Items for measuring cross-role interruptions were from Kossek et al. (2012) and measured the two directions of interruptions: WIFB (five items) and FIWB (five items). Participants were asked to indicate the extent to which they agreed with the proposed statements. Answers were collected using a 5-point Likert scale, ranging from 1 = strongly disagree to 5 = strongly agree. The item to measure work-interrupting-family-behaviors (WIFB) were as follows: “I regularly bring work home”; “I respond to work-related communications (e.g., emails, texts, and phone calls) during my personal time away from work”; “I allow work to interrupt me when I spend time with my family or friends”; “I usually work during my vacations”; “I usually bring work materials with me when I attend personal or family activities.” The item to measure work-interrupting-family-behaviors (FIWB) were as follows: “I take care of personal or family needs during work”; “I respond to personal communications (e.g., emails, texts, and phone calls) during work”; “I do not think about my family, friends, or personal interests while working so I can focus” (reverse-coded); “When I work from home, I handle personal or family responsibilities during work”; “I monitor personal-related communications (e.g., emails, texts, and phone calls) when I am working.” The Cronbach’s alphas were as follows: WIFB (0.85 for men; 0.77 for women) and FIWB (0.69 for men; 0.60 women).
Relationship satisfaction was assessed with the five-item marital satisfaction scale by Norton (1983) by replacing the term “marriage” with “relationship” considering that not all the participating couples were engaged in a married relationship. Answers were collected using a 5-point Likert scale ranging from 1 = strongly disagree to 5 = strongly agree. A sample item is: “My relationship with my partner makes me very happy.” The Cronbach’s alphas were 0.88 for men and 0.91 for women.
To measure partners’ agreement on caregiving responsibilities, based on Kossek et al. (2001), we asked each partner to independently report who, in their opinion, was primarily responsible for caregiving arrangements in their family.

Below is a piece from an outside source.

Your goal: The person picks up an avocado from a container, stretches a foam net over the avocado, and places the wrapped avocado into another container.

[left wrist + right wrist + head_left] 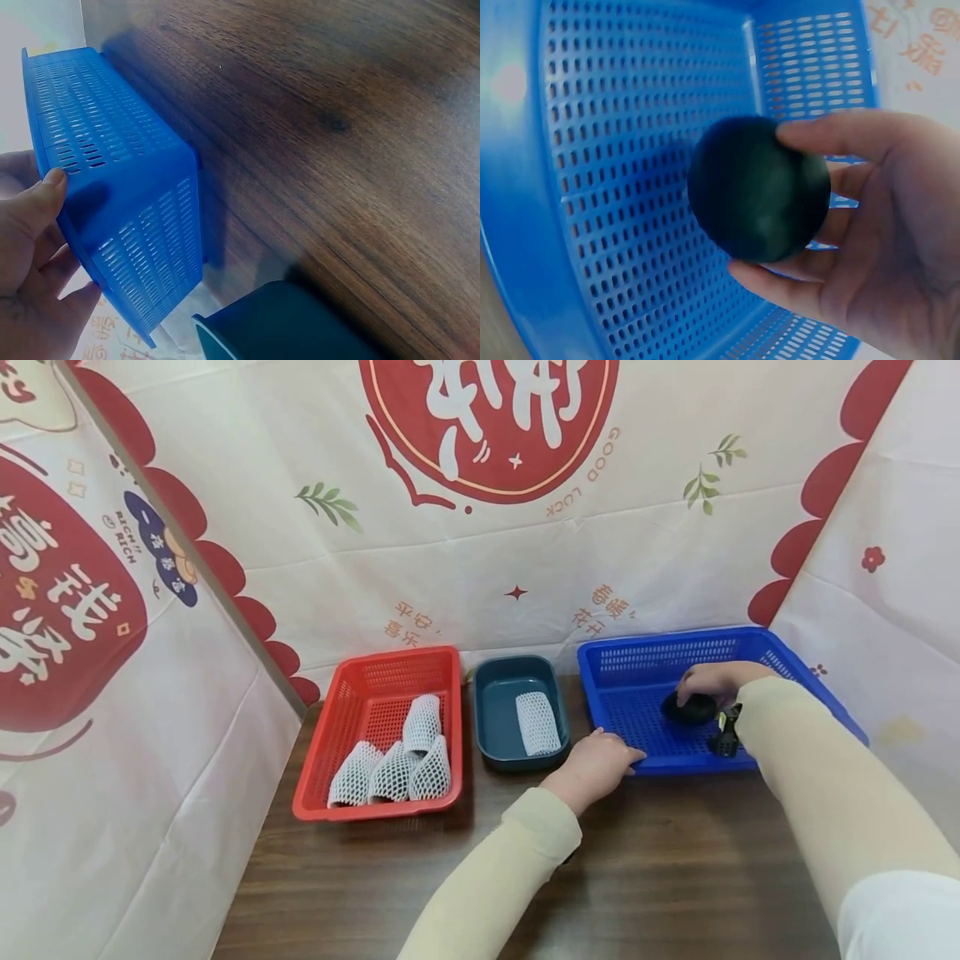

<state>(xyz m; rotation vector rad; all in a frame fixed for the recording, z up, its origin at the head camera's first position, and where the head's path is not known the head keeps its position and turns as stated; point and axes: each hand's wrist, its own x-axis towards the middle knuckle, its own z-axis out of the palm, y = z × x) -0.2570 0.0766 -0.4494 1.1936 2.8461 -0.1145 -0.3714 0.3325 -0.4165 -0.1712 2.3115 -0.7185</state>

Respondents could select two alternatives: (1) themselves and (2) the partner. Then, we coded the responses to create a dummy variable, with 1 indicating partners’ agreement and 0 indicating partners’ disagreement. We chose not to offer the option to answer that both partners were equally responsible for care, as this option might have induced socially desirable responses, especially among men, who like to consider themselves as egalitarian even if they enact nonegalitarian behaviors or prefer traditional home-centered partners (Keizer and Komter, 2015). Overall, 69% of couples agreed on who was primarily responsible for caregiving activities in the family and, again typical of Italy, in 79% of cases partners declared that the woman was most responsible for caregiving activities in the family; whereas the man was indicated as being mainly responsible for caregiving activities in only 21% of couples.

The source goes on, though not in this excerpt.